Chua Michelle H, Hong Raksmey, Rydeth Tytim, Vycheth Iv, Nang Sam, Vuthy Din, Park Kee B
Department of Neurosurgery, Barrow Neurological Institute, Phoenix, Arizona, USA; Department of Neurosurgery, Preah Kossamak Hospital, Phnom Penh, Cambodia.
Department of Neurosurgery, Preah Kossamak Hospital, Phnom Penh, Cambodia.
World Neurosurg. 2018 Jun;114:375-380. doi: 10.1016/j.wneu.2018.03.057. Epub 2018 Mar 15.
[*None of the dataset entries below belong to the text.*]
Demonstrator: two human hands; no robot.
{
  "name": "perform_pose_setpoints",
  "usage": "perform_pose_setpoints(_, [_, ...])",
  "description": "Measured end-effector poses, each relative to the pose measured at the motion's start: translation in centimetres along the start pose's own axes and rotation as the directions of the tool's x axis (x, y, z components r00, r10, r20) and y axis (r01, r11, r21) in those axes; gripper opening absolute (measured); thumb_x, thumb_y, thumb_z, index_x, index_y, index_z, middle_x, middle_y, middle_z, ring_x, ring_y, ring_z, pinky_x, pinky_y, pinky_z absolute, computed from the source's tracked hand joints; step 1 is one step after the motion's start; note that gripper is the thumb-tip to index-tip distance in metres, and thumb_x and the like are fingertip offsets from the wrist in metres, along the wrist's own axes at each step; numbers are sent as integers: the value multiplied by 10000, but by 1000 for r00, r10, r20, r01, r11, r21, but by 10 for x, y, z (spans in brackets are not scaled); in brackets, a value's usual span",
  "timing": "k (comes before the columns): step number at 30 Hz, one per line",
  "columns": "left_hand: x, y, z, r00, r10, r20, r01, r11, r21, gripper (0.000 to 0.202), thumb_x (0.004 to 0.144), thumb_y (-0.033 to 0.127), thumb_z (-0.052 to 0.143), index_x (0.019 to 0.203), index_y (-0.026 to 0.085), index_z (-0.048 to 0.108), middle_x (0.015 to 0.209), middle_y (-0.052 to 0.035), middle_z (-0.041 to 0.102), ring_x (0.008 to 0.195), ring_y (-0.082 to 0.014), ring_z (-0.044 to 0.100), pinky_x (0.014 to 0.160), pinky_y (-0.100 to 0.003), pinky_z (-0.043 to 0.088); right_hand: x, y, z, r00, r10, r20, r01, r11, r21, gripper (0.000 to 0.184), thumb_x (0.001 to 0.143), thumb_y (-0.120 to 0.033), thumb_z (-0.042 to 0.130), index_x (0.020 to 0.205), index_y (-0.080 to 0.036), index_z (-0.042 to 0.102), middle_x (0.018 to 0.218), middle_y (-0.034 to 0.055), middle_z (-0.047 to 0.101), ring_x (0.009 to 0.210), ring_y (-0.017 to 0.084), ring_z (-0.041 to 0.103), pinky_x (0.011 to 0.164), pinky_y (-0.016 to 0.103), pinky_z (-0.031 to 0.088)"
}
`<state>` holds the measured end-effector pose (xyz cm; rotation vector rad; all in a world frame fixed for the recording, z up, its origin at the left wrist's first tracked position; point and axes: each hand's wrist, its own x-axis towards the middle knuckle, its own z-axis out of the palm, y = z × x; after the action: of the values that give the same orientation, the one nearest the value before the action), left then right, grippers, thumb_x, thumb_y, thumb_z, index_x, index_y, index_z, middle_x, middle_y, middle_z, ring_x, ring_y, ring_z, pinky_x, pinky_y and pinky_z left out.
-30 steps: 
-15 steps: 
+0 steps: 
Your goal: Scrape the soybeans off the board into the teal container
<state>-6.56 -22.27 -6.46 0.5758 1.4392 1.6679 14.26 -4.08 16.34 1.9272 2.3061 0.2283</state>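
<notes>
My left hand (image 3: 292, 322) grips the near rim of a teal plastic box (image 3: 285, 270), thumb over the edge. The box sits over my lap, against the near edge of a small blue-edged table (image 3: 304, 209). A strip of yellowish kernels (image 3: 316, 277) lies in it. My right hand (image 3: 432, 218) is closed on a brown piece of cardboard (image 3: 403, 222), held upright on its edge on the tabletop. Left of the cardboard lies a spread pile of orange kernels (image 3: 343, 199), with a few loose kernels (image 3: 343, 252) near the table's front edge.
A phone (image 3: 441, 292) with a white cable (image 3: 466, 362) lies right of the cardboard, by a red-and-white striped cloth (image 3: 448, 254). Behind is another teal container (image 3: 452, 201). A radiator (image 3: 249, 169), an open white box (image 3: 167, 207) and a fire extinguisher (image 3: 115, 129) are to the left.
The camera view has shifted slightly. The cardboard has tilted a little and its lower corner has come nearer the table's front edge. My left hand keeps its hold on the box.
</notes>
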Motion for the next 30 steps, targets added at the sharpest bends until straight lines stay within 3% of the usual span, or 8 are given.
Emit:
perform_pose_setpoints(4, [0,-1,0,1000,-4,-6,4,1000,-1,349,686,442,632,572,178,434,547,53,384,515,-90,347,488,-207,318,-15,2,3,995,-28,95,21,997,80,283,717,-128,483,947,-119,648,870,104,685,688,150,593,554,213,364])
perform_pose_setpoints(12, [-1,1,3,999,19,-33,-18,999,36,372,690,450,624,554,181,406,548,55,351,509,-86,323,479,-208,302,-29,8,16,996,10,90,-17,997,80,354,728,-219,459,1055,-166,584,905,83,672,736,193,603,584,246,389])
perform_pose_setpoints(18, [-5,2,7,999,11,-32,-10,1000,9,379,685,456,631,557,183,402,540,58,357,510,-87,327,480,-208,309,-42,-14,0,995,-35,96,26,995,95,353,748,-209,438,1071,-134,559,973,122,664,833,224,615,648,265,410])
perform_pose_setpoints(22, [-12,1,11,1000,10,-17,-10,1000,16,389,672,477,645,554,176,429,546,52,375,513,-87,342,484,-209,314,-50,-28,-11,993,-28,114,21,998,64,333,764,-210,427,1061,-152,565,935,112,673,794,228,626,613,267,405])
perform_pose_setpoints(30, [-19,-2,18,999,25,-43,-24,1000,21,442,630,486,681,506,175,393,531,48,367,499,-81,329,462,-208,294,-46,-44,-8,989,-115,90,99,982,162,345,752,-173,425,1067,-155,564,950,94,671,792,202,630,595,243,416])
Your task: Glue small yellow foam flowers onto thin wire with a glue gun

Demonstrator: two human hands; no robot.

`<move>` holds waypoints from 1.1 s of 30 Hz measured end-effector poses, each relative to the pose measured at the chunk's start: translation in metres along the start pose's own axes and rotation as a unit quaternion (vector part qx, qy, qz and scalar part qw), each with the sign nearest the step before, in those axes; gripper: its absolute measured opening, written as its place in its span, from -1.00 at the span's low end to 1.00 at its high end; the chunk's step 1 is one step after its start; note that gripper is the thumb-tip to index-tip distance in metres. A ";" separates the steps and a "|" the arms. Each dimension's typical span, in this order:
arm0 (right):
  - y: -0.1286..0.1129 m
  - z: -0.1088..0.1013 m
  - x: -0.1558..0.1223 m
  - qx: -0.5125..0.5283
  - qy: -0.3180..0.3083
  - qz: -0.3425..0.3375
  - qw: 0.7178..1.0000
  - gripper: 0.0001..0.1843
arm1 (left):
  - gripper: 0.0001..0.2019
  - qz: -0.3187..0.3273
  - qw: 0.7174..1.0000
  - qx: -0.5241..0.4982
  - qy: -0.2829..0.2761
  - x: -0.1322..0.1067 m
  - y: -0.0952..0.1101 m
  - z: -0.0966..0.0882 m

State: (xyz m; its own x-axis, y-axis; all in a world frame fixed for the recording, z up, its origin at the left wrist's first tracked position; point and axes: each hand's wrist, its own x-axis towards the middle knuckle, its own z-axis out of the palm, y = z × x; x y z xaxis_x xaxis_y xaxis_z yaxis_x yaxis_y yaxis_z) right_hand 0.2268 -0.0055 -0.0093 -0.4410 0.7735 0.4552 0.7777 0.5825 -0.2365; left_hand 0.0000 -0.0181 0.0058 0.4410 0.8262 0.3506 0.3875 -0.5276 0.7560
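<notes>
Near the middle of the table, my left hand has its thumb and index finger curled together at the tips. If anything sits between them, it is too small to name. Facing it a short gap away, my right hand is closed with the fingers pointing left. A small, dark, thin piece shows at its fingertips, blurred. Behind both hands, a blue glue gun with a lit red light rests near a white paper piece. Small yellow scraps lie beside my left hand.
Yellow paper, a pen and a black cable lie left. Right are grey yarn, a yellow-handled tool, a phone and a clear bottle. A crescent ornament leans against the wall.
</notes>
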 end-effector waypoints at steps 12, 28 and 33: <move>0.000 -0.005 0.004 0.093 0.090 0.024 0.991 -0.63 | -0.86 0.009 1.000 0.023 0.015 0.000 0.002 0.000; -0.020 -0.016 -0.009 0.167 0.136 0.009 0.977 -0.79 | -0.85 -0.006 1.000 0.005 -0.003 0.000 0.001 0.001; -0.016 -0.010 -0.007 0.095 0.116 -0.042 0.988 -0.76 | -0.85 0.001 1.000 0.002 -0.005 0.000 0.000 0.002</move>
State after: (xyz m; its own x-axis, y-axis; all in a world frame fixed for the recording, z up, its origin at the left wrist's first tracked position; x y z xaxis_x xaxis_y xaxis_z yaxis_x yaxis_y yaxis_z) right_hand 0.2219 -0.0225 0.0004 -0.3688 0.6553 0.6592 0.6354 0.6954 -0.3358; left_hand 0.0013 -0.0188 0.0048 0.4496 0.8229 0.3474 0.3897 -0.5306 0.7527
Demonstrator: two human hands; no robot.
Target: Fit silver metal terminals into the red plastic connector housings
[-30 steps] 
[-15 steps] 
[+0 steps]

In recent years, delivery of cost-effective "essential neurosurgery" in resource-limited communities has been recognized as an indispensable part of health care and a global health priority. The aim of this study was to review outcomes from operative management of spine trauma at a resource-limited government hospital in Phnom Penh, Cambodia, and to provide an epidemiologic report to guide prevention programs.
A retrospective review of a prospective neurosurgical database was performed to identify risk factors for spine trauma and severe spinal cord injury (American Spinal Injury Association A or American Spinal Injury Association B) and to evaluate the cost-effectiveness of surgery for patients treated at Preah Kossamak Hospital for subaxial and thoracolumbar spine trauma from 2013 to 2016.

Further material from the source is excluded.